Wait, can’t other runtime protection measures prevent exploits?
Sure they can. Within the Aqua platform we have multiple layers of runtime controls, including drift prevention, network controls, file and volume controls, behavioral allow-listing, and threat mitigation controls that target specific behaviors such as port scanning. Any one of those could prevent exploits of known vulnerabilities, sometimes in several stages of execution – but… those controls are not tied back to a specific CVE, so cannot be considered direct compensating controls and don’t really help you prioritize which CVEs to fix first, unless you start researching the attack vectors and mitigation options of each – which is unrealistic.
Aqua vShield reduces risk from specific known vulnerabilities by allowing you to detect and prevent exploit attempts without the need to rebuild the image and with zero downtime in your environment.
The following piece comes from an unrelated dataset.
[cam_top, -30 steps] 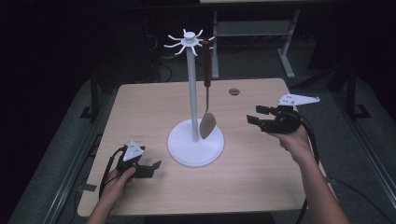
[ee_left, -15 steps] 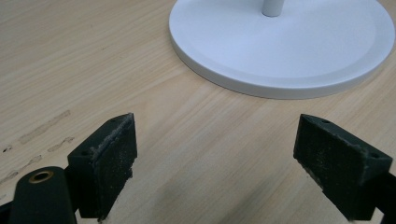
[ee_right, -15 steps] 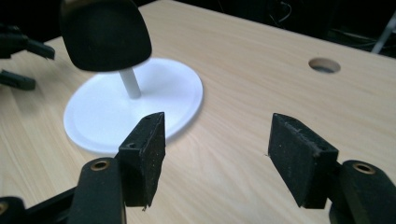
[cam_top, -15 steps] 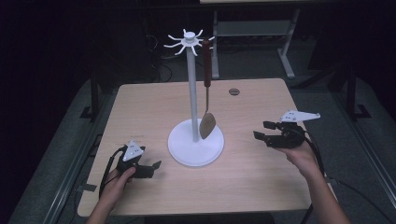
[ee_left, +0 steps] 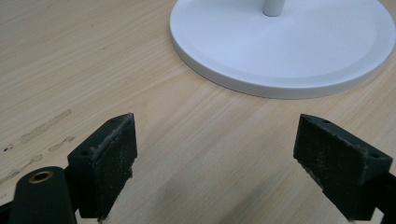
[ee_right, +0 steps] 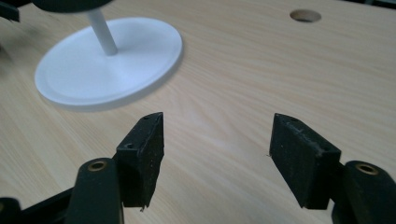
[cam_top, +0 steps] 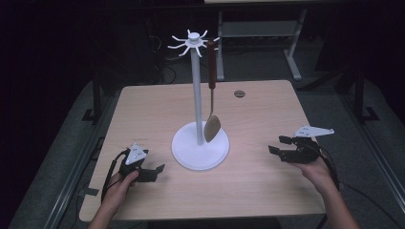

It’s also a valuable tool for prioritizing and automating the application of patches, giving security teams more opportunities to fix vulnerabilities.
For compliance teams, Aqua vShield is a demonstrable compensating control that allows organizations to expand their ability to reduce the risk from known vulnerabilities well beyond the ability to fix them at the source.
In summary
Relying solely on manual remediation of vulnerabilities can be time-consuming, prone to errors, and it requires a high degree of security proficiency to be effective. Even then, the current volume of vulnerabilities regularly incorporated into containers makes it impossible to remediate them manually at scale. Aqua solves this problem for organizations with automated virtual shielding, allowing for consistent, repeatable enforcement of mitigating factors and compensating controls.
With Aqua vShield, security administrators maintain control and have everything they need to act before a vulnerability is exploited, regardless of developers’ ability to address the vulnerability or the availability of a patch. In addition, compliance teams and auditors have a reliable compensating control that serves as attestation of security preparedness.